● EXERCISE DESCRIPTION: Look below for the line that contains "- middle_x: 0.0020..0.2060", then copy it and each following line exactly, through and including the line that contains "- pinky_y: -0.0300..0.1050".
DATA EXTRACT Block Start
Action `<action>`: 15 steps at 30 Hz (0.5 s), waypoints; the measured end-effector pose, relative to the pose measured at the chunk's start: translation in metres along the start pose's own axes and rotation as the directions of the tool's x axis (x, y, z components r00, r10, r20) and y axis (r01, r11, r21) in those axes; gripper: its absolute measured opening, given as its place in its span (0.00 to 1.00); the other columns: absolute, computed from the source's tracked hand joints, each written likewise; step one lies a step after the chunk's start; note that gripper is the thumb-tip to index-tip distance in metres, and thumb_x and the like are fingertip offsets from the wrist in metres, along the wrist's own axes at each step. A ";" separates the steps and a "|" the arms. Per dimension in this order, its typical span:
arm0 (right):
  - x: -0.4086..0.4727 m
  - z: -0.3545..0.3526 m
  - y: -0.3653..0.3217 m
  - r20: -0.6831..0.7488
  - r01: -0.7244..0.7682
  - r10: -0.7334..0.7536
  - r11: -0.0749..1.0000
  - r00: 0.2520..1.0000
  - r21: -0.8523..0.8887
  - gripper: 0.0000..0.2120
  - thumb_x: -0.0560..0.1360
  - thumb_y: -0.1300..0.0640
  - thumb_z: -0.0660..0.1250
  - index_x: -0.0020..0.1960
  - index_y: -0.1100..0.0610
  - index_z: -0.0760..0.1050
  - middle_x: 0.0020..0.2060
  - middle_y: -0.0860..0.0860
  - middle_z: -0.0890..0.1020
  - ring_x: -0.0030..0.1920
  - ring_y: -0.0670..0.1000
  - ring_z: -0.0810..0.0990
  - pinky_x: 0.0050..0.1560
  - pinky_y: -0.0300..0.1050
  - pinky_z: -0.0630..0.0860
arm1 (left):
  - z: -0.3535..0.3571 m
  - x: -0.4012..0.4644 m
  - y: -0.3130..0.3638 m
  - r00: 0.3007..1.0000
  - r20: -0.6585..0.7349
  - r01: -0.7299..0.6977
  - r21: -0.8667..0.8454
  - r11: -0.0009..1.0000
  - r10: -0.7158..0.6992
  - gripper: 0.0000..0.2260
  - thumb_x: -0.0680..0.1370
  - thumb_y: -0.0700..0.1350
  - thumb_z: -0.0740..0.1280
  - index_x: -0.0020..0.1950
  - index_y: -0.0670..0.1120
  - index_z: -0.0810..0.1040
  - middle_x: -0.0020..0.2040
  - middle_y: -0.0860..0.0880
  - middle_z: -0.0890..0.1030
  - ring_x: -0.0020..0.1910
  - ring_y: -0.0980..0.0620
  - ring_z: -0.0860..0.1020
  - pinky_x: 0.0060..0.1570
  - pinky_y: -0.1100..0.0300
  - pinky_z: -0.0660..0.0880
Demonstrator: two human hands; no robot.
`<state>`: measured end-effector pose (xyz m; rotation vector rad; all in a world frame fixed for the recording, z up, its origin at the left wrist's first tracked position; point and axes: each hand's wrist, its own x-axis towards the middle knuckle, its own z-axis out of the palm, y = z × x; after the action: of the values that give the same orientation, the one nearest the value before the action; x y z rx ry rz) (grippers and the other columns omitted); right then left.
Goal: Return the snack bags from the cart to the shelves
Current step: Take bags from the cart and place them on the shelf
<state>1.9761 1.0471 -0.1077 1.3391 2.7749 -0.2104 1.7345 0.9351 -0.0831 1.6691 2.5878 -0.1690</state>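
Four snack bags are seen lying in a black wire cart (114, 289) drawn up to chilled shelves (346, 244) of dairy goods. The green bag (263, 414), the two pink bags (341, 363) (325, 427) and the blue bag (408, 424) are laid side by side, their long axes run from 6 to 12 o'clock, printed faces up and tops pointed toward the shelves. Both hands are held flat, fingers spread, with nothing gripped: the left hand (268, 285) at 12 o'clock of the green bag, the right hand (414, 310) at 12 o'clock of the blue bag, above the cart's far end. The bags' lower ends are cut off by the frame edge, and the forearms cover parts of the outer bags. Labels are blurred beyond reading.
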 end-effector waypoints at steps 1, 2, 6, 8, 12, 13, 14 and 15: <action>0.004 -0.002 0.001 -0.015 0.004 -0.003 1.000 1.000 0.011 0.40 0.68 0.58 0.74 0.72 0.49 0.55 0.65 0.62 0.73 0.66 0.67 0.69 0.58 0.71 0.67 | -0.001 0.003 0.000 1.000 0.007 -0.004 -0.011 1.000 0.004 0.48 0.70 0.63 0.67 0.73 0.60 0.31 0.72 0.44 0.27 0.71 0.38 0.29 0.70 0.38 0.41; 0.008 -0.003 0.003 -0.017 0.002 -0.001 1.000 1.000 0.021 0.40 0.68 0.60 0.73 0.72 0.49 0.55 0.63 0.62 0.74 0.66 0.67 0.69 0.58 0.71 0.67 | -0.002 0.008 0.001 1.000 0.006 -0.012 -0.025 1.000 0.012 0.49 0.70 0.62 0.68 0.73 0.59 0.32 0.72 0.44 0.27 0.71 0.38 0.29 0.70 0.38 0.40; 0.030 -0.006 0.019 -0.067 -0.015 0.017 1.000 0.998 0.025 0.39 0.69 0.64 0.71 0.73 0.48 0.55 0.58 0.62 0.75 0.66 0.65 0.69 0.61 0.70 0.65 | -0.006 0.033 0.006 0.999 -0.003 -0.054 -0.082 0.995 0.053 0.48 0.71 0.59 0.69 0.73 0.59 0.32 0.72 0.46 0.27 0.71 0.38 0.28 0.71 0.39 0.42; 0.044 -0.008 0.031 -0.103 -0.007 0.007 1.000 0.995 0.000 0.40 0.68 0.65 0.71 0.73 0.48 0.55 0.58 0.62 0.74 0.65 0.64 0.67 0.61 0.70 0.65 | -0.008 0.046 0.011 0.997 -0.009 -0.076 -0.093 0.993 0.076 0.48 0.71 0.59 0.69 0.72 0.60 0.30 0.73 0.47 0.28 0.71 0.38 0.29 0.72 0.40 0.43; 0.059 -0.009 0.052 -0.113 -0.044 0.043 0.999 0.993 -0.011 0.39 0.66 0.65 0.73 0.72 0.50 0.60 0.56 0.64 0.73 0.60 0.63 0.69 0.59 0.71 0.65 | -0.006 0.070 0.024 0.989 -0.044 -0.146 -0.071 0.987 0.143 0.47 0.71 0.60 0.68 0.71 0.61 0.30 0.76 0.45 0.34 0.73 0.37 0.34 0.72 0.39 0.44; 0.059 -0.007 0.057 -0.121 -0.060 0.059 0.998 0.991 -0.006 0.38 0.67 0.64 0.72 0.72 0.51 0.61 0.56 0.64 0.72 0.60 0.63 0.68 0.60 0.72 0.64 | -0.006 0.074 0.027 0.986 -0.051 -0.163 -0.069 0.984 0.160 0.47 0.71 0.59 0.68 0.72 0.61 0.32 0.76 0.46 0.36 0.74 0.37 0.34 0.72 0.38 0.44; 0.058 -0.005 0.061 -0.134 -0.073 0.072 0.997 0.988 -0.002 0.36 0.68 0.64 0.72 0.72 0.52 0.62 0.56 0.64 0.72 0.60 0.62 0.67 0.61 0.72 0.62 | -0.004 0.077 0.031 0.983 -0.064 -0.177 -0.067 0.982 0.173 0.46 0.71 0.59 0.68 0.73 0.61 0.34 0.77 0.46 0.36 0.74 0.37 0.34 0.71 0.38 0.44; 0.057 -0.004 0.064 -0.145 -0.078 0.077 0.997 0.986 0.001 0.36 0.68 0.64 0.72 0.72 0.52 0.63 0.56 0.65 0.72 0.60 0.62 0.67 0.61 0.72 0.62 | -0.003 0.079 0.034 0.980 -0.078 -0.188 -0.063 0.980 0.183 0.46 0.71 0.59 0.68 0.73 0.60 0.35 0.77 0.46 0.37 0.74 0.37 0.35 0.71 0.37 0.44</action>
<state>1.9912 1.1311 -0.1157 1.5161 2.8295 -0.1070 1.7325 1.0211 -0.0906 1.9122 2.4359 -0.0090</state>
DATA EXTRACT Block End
● OUTPUT FOR THIS EXERCISE:
  - middle_x: 0.0020..0.2060
  - middle_y: -0.0860..0.0860
  - middle_z: -0.0890..0.1020
  - ring_x: -0.0030..0.1920
  - ring_y: -0.0670..0.1000
  - ring_z: -0.0810..0.0990
  - pinky_x: 0.0050..0.1560
  - pinky_y: -0.0300..0.1050

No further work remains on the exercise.